A batalha pelo sufrágio feminino em Minas e na capital foi assunto das páginas do Estado de Minas nos anos 1920 e 1930. Neste domingo, o Arquivo EM relembra a história de Maria Ernestina Carneiro Santiago Manso Pereira, mais conhecida como Mietta Santiago – a primeira mulher a conquistar o direito ao voto em Belo Horizonte, ainda em 1928. As pesquisas têm como base o acervo de 96 anos de páginas impressas, na Gerência de Documentação (Gedoc), do Estado de Minas e do Diário da Tarde, vespertino dos Diários Associados que circulou até 2007.
 


 
Num artigo de 15 de setembro de 1928, o EM trazia, em sua primeira página, o título: “O voto feminino – Foi alistada a primeira eleitora de Belo Horizonte”. O artigo reproduzia a decisão do juiz Gentil Nelaton de Moura Rangel, da primeira vara da capital.

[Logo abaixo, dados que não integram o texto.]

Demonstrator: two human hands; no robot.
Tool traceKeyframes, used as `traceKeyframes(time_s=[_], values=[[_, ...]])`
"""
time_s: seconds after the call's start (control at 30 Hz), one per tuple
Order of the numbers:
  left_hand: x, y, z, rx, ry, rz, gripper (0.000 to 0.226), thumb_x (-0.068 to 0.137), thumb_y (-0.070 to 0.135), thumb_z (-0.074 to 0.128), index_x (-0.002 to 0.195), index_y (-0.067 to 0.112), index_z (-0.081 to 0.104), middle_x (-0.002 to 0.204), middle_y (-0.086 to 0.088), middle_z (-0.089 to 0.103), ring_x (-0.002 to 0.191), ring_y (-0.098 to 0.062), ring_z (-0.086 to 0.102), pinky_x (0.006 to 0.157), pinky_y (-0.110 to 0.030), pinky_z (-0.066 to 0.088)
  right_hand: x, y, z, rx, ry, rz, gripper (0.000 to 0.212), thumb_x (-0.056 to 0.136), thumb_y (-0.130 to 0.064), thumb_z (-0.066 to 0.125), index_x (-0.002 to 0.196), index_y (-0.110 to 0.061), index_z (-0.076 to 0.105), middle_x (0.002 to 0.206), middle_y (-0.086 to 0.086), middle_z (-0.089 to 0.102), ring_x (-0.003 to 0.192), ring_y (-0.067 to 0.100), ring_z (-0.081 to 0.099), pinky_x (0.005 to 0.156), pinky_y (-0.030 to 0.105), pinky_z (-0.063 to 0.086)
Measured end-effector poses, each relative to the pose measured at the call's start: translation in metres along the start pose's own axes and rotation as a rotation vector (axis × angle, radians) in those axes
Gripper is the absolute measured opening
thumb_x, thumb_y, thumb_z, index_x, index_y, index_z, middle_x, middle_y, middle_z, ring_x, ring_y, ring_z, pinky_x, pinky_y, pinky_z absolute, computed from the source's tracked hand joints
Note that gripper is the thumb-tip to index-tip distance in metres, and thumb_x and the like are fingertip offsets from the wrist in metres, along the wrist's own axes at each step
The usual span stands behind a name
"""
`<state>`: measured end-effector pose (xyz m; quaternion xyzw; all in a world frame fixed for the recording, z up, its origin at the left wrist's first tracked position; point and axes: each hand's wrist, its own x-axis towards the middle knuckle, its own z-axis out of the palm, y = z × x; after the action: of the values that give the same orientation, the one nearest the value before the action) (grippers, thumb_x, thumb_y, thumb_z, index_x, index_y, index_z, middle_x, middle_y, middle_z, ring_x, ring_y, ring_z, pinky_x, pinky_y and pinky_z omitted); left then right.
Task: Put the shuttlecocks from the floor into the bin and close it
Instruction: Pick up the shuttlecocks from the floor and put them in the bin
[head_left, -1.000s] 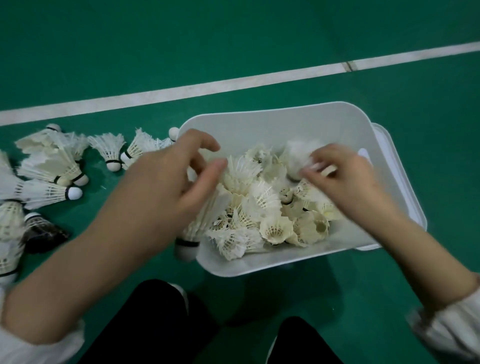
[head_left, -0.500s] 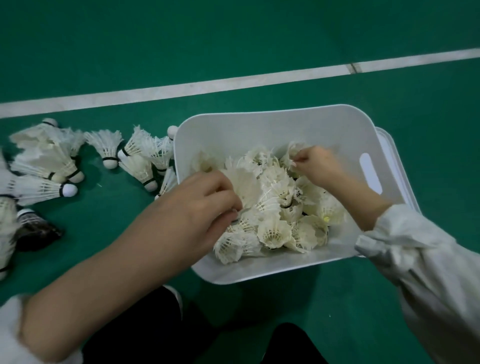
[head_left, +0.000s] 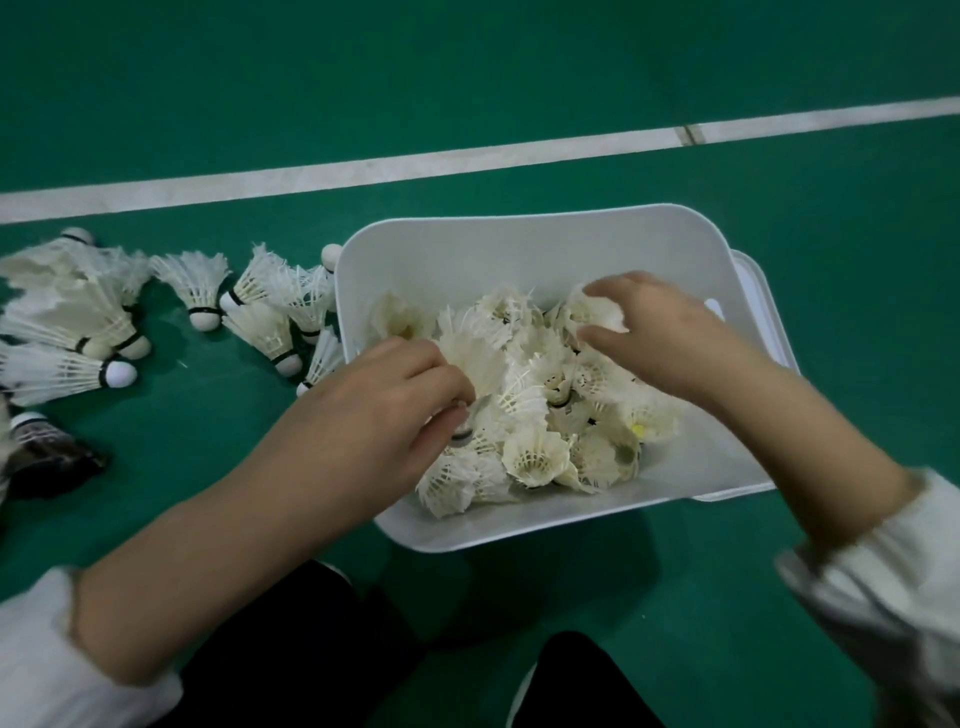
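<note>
A white plastic bin (head_left: 524, 244) stands on the green floor with a heap of white shuttlecocks (head_left: 535, 405) inside. My left hand (head_left: 384, 405) reaches over the bin's left wall, fingers pinched on a shuttlecock (head_left: 470, 415) at the heap's near left. My right hand (head_left: 660, 338) is over the heap's far right, fingers curled around a white shuttlecock (head_left: 597, 312). Several more white shuttlecocks (head_left: 202, 283) lie on the floor left of the bin. The bin's lid (head_left: 758, 291) lies under or behind the bin's right side.
A dark-feathered shuttlecock (head_left: 47, 447) lies at the far left. A white court line (head_left: 467, 158) crosses the floor beyond the bin. My knees in black trousers (head_left: 311, 649) are at the bottom, close to the bin's near wall.
My left hand has gone down into the bin with its shuttlecock. My right hand moved to the heap's far side and then drew back a little to the right.
</note>
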<state>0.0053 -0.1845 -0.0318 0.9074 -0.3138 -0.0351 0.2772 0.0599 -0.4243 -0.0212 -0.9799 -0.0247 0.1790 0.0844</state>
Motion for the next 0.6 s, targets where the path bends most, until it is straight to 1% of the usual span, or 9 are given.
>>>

O magistrado havia deferido, dois dias antes, o pedido de Mietta Santiago, que se baseou nos requisitos legais – como ser brasileira, maior de 21 anos, residente na capital por mais de quatro meses e “com renda suficiente”, além de ter provado saber ler e escrever – determinação válida desde um decreto de 1881, conhecido com Lei Saraiva, ainda do Brasil Império, que instituiu o título de eleitor. “Não pode servir de obstáculo ao seu alistamento o fato de ser do sexo feminino”, escreveu o juiz, acrescentando que o artigo 70 da Constituição de 1891 reconhecia “o direito de votar a todos os cidadãos brasileiros, menos os mendigos, analfabetos, praças de pré [militares de patentes inferiores] e religiosos sujeitos a voto de obediência”.
 
 
E finalizava: “Considerando que a requerente provou ter todos os requisitos da lei para que lhe seja reconhecido por sentença o direito de votar e ser votada nas eleições políticas, defiro o seu requerimento e determino que seja o seu nome incluído na lista dos eleitores desta capital”.
 
Nascida em Varginha em 1903 e residente em BH desde os 11 anos, Mietta Santiago foi escritora, poeta e advogada que batalhou pelo direito ao voto das mulheres. De acordo com um artigo disponível no site da UFMG, baseado no livro “Mulheres no poder”, de Schuma Shumaher e Antonia Cerva, Mietta havia impetrado, como advogada, um mandado de segurança para que pudesse votar em si mesma na eleição para deputada federal. Não conseguiu se eleger, o que, segundo as autoras, “seria uma ousadia para a época”. Viveu até 1995, quando veio a falecer, no Rio de Janeiro.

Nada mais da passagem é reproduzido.